Quantum Metric Structures on Iwahori-Hecke Algebras

TL;DR

This paper explores quantum metric structures on Iwahori-Hecke algebras, establishing conditions under which they form compact quantum metric spaces and analyzing their convergence to group algebras as the deformation parameter varies.

Contribution

It introduces a systematic study of quantum metric structures on Iwahori-Hecke algebras and characterizes when they satisfy Haagerup-type conditions for finite rank right-angled Coxeter systems.

Findings

Algebras satisfy Haagerup-type condition iff the Coxeter diagram's complement has no induced squares.

Iwahori-Hecke algebras inherit compact quantum metric space structures.

Deformed algebras converge to group algebras in quantum Gromov-Hausdorff distance as q approaches 1.

Abstract

Iwahori-Hecke algebras are $q$-deformations of group algebras of Coxeter groups.

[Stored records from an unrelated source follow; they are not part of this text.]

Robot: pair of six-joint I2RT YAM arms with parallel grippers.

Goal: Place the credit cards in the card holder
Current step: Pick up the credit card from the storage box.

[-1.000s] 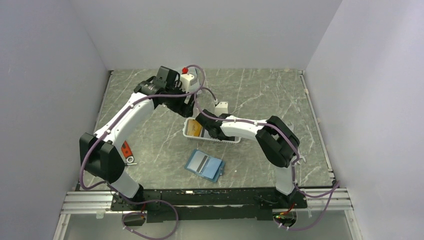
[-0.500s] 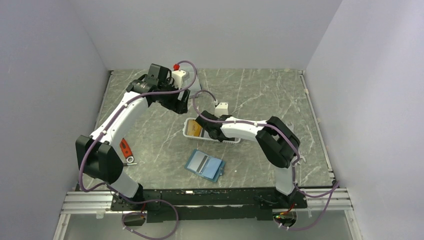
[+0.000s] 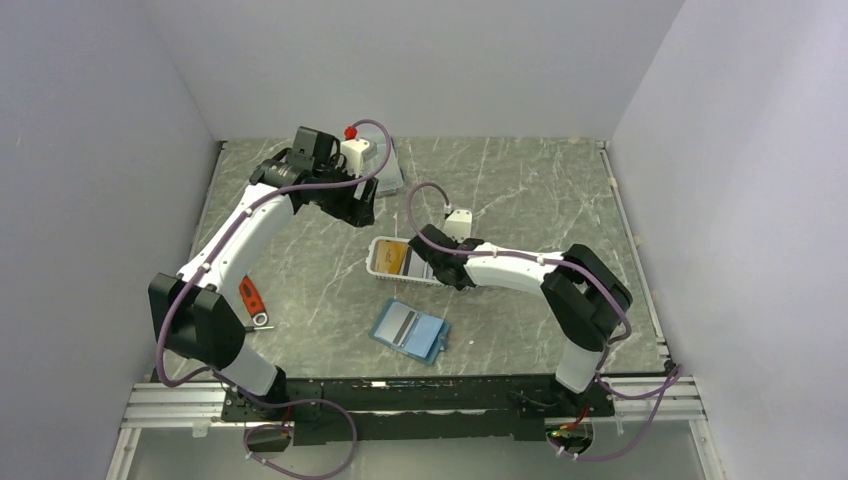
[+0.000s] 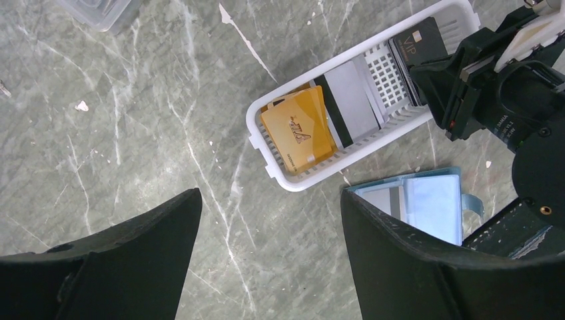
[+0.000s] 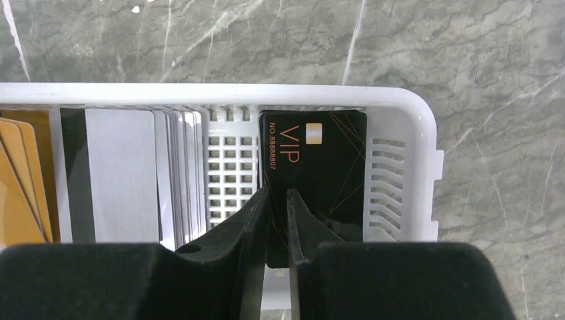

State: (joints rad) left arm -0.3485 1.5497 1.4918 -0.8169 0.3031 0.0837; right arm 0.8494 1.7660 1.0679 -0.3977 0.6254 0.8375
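Note:
The white slatted basket (image 3: 372, 262) (image 4: 256, 133) (image 5: 413, 100) holds the credit cards: a gold one (image 3: 390, 258) (image 4: 300, 130) at its left end, a grey one with a black stripe (image 4: 350, 100) (image 5: 120, 173) and a black VIP card (image 4: 420, 43) (image 5: 326, 173) at its right end. My right gripper (image 3: 438, 262) (image 5: 277, 193) reaches into the basket. Its jaws are drawn to a thin slit over the black card's left part, and I cannot tell whether they clamp it. The teal card holder (image 3: 410, 332) (image 4: 426, 207) lies open in front of the basket. My left gripper (image 3: 362, 210) (image 4: 270, 200) hangs open above bare table.
A red-handled tool (image 3: 252, 300) lies at the near left. A clear compartment box (image 3: 385, 175) (image 4: 100, 10) sits at the far side behind the left wrist. White walls close in the table on three sides.
My right gripper slid right along the basket to the black card and its jaws narrowed. The left arm drew back toward the far left and stays open.

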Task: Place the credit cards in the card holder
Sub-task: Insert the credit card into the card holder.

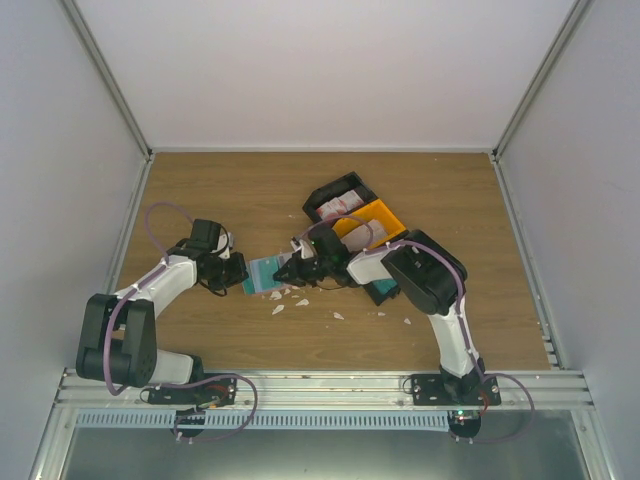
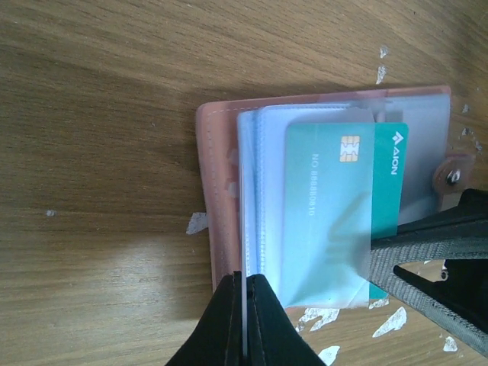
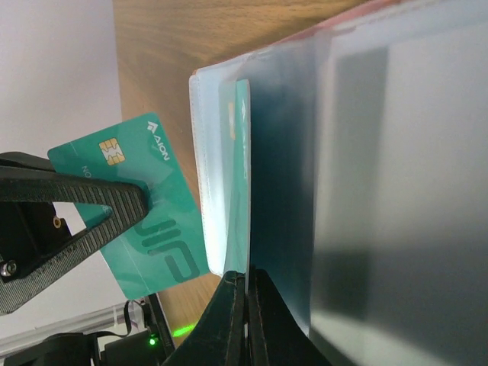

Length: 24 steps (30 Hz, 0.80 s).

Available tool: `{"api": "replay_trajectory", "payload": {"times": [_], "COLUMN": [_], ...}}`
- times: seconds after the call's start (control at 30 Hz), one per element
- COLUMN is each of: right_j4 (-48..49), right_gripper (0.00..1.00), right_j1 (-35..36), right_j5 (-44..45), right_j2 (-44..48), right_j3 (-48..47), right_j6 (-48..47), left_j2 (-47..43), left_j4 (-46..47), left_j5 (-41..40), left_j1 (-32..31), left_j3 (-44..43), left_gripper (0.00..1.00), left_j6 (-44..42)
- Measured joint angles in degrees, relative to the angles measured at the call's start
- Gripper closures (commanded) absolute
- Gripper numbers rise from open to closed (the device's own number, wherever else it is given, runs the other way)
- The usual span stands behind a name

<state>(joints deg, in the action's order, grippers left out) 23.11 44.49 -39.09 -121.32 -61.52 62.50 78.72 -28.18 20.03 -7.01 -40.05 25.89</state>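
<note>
The card holder (image 1: pixel 262 278) lies open on the table, salmon cover (image 2: pixel 217 191) down and clear sleeves (image 3: pixel 366 152) up. One teal credit card (image 2: pixel 389 198) lies flat, partly inside a sleeve. My right gripper (image 3: pixel 245 278) is shut on its protruding end, its finger (image 2: pixel 427 242) reaching in from the right. My left gripper (image 2: pixel 244 284) points down, shut on a second teal card (image 3: pixel 152 252) standing on edge. Its finger (image 3: pixel 99 200) crosses the card's face. That card's edge (image 2: pixel 244 198) runs along the sleeves' left side. Whether it is inside a pocket I cannot tell.
A black bin (image 1: pixel 340 197) and an orange bin (image 1: pixel 368 222) holding pale cards stand just behind the right arm. Another black bin (image 1: pixel 382 291) sits under that arm. White torn scraps (image 1: pixel 300 302) litter the wood near the holder. Enclosure walls ring the table.
</note>
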Motion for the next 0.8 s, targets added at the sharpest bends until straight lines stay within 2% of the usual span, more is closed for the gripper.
{"api": "replay_trajectory", "payload": {"times": [0.47, 0.8], "right_j4": [0.8, -5.0], "right_gripper": [0.99, 0.99], "right_j1": [1.1, 1.0], "right_j5": [0.0, -1.6], "right_j2": [-1.8, -3.6], "right_j3": [-2.4, -7.0], "right_j6": [1.0, -4.1], "left_j2": [0.1, 0.1], "left_j4": [0.1, 0.0], "left_j5": [0.4, 0.3], "left_j1": [0.0, 0.0], "left_j3": [0.0, 0.0], "left_gripper": [1.00, 1.00], "left_j6": [0.0, 0.0]}}
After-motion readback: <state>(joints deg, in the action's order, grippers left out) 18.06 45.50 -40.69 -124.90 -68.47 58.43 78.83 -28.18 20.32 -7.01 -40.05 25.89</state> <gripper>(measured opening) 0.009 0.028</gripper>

In this article, we initiate a systematic study of quantum metric structures on Iwahori-Hecke algebras by establishing that, for finite rank right-angled Coxeter systems, the canonical filtrations of the corresponding Iwahori-Hecke algebras satisfy the Haagerup-type condition introduced by Ozawa and Rieffel if and only if the Coxeter diagram's complement contains no induced squares. As a consequence, these algebras naturally inherit compact quantum metric space structures in the sense of Rieffel. Additionally, we investigate continuity phenomena in this framework by demonstrating that, as the deformation parameter $q$ approaches $1$, the deformed Iwahori-Hecke algebras converge to the group algebra of the Coxeter group in Latr\'emoli\`ere's quantum Gromov-Hausdorff propinquity.